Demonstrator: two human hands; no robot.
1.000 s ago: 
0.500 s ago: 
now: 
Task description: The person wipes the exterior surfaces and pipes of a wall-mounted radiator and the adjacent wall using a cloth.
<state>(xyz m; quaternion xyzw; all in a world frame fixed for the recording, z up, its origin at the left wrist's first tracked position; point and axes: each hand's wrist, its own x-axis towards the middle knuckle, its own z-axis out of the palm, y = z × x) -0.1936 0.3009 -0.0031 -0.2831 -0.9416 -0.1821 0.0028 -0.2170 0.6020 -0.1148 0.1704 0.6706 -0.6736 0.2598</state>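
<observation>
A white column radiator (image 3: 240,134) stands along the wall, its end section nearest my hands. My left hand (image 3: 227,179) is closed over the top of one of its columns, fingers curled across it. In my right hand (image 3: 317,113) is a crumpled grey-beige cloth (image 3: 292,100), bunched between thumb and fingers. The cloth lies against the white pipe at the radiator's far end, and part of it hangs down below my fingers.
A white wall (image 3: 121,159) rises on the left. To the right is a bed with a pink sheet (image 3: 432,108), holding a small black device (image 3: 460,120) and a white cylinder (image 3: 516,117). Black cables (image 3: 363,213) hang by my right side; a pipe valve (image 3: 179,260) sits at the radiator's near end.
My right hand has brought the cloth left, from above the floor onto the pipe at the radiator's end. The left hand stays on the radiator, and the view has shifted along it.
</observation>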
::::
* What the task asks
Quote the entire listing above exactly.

* Your response
Demonstrator: two human hands; no robot.
1.000 s ago: 
0.500 s ago: 
now: 
Task description: The person wipes the exterior surfaces and pipes of a wall-mounted radiator and the adjacent wall using a cloth.
<state>(xyz m; quaternion xyzw; all in a world frame fixed for the recording, z up, its origin at the left wrist's first tracked position; point and axes: each hand's wrist, its own x-axis towards the middle knuckle, its own z-axis out of the palm, y = z × x) -0.1936 0.3009 -0.0031 -0.2831 -0.9416 -0.1821 0.0028 -0.2170 0.6020 -0.1148 0.1704 0.6706 -0.6736 0.2598</state>
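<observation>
A white column radiator (image 3: 240,134) stands along the wall, its end section nearest my hands. My left hand (image 3: 227,179) is closed over the top of one of its columns, fingers curled across it. In my right hand (image 3: 317,113) is a crumpled grey-beige cloth (image 3: 292,100), bunched between thumb and fingers. The cloth lies against the white pipe at the radiator's far end, and part of it hangs down below my fingers.
A white wall (image 3: 121,159) rises on the left. To the right is a bed with a pink sheet (image 3: 432,108), holding a small black device (image 3: 460,120) and a white cylinder (image 3: 516,117). Black cables (image 3: 363,213) hang by my right side; a pipe valve (image 3: 179,260) sits at the radiator's near end.
My right hand has brought the cloth left, from above the floor onto the pipe at the radiator's end. The left hand stays on the radiator, and the view has shifted along it.
</observation>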

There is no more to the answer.